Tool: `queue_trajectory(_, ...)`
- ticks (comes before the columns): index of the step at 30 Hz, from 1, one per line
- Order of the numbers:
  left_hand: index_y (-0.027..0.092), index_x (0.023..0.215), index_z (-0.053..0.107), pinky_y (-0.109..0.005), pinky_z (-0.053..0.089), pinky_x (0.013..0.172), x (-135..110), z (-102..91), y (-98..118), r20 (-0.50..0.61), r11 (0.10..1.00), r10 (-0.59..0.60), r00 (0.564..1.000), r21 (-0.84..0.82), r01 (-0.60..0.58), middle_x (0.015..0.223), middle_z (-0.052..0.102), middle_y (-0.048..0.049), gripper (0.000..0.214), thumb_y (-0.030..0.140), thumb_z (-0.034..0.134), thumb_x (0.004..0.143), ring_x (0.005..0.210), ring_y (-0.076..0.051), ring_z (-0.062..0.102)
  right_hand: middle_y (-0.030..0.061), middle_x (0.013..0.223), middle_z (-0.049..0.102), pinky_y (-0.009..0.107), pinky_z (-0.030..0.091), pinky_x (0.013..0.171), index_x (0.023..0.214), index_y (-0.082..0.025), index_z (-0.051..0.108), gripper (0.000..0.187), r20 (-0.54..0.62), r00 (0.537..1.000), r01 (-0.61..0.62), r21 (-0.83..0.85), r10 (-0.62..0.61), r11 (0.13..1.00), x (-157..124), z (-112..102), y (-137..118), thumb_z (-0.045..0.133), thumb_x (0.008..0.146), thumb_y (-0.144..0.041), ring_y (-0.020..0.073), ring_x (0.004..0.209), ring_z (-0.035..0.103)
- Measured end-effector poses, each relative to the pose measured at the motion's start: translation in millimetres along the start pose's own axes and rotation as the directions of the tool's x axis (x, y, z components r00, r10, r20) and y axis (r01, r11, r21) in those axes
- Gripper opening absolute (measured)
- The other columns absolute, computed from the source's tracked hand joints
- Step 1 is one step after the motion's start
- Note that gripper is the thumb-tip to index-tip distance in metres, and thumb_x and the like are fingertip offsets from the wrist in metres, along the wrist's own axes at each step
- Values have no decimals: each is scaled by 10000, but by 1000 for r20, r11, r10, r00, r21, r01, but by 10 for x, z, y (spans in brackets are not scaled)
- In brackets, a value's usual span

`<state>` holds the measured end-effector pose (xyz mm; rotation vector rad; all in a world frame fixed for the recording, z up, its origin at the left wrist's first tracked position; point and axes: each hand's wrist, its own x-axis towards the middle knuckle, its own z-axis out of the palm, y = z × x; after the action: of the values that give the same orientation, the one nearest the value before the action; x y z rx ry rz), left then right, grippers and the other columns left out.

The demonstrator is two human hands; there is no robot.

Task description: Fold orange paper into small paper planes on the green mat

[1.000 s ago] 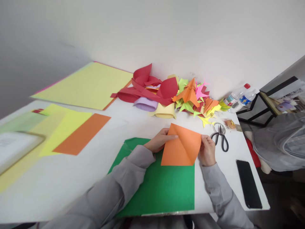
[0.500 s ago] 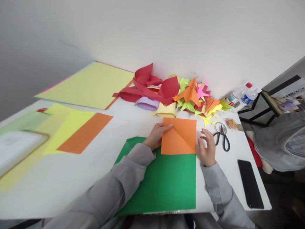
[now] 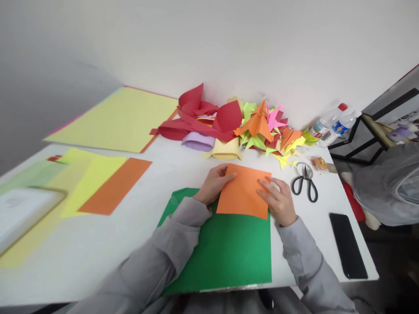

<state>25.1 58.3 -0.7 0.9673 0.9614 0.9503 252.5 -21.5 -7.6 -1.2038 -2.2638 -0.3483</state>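
An orange paper square (image 3: 242, 194) lies flat on the white table (image 3: 183, 168), overlapping the top edge of a green sheet (image 3: 225, 248). My left hand (image 3: 214, 183) rests at its left edge, fingertips on the upper left corner. My right hand (image 3: 278, 200) lies flat on the paper's right side, fingers stretched out and pressing down. Both arms wear grey sleeves.
A heap of folded coloured paper shapes (image 3: 235, 126) sits against the wall. Black scissors (image 3: 306, 185) lie right of my right hand, a black phone (image 3: 348, 244) near the table's right edge, two bottles (image 3: 329, 126) at the far corner. Yellow and orange sheets (image 3: 108, 183) lie left.
The orange paper, held up a second ago, has come down flat on the table. My right hand let go of its edge and now presses on top of it.
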Motion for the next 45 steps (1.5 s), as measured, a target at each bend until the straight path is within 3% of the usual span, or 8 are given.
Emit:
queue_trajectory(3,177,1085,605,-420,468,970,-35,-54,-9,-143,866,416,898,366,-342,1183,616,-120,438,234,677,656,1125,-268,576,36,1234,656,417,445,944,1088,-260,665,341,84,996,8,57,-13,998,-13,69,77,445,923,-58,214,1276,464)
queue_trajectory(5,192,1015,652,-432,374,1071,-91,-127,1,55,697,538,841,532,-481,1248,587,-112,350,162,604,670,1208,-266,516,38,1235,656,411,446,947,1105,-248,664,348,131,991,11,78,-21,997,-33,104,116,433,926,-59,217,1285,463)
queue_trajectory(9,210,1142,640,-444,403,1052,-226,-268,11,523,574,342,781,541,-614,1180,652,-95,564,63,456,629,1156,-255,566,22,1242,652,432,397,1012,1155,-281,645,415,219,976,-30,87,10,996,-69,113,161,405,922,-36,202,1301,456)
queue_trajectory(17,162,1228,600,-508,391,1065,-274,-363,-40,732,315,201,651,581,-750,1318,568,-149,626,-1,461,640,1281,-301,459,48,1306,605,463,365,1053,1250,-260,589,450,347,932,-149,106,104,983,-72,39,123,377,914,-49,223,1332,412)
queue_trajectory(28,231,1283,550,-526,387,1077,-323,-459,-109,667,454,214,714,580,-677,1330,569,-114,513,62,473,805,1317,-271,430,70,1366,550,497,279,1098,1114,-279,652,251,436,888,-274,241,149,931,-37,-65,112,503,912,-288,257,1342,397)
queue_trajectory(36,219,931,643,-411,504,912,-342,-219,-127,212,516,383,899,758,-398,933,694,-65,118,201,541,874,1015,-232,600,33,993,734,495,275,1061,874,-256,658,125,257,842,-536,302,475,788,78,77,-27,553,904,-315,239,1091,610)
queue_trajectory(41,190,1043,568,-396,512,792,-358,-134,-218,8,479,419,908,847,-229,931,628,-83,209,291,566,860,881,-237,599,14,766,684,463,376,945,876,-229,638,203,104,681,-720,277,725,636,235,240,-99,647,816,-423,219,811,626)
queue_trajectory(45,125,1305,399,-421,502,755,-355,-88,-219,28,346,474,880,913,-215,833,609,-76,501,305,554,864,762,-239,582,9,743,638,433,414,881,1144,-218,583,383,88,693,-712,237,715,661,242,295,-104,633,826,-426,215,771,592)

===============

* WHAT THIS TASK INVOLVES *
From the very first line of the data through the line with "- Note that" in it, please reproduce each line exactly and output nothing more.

* REPLY TO THE TASK *
Tool: `queue_trajectory(_, ...)`
- ticks (comes before the columns): index of the step at 30 Hz, from 1, one per line
- Order of the numbers:
  left_hand: index_y (-0.027..0.092), index_x (0.023..0.215), index_z (-0.053..0.107), pinky_y (-0.109..0.005), pinky_z (-0.053..0.089), pinky_x (0.013..0.172), x (-135..110), z (-102..91), y (-98..118), r20 (-0.50..0.61), r11 (0.10..1.00), r10 (-0.59..0.60), r00 (0.564..1.000), r21 (-0.84..0.82), r01 (-0.60..0.58), middle_x (0.015..0.223), middle_z (-0.052..0.102), middle_y (-0.048..0.049), gripper (0.000..0.214), thumb_y (-0.030..0.140), thumb_z (-0.034..0.134), thumb_x (0.004..0.143), ring_x (0.005..0.210), ring_y (-0.076..0.051), ring_z (-0.062..0.102)
  right_hand: middle_y (-0.030..0.061), middle_x (0.013..0.223), middle_z (-0.049..0.102), pinky_y (-0.009..0.107), pinky_z (-0.030..0.091), pinky_x (0.013..0.171), index_x (0.023..0.214), index_y (-0.082..0.025), index_z (-0.051..0.108), gripper (0.000..0.187), r20 (-0.54..0.62), r00 (0.537..1.000), r01 (-0.61..0.62), r21 (-0.83..0.85), r10 (-0.62..0.61), r11 (0.13..1.00), x (-157..124), z (-112..102), y (-137..118), thumb_z (-0.045..0.133), thumb_x (0.008..0.146), thumb_y (-0.144..0.041), ring_y (-0.020..0.073), ring_x (0.004..0.209), ring_z (-0.035..0.103)
- Measured end-effector poses, each relative to the pose measured at the motion's start: translation in millimetres along the start pose's own axes and rotation as the directions of the tool's x axis (x, y, z components r00, r10, r20) and y axis (r01, r11, r21) in those axes
- Gripper opening absolute (measured)
- The other columns absolute, computed from the source's tracked hand joints
- Step 1 is one step after the motion's start
- Note that gripper is the thumb-tip to index-tip distance in metres, and thumb_x and the like are fingertip offsets from the wrist in metres, along the wrist's own axes at each step

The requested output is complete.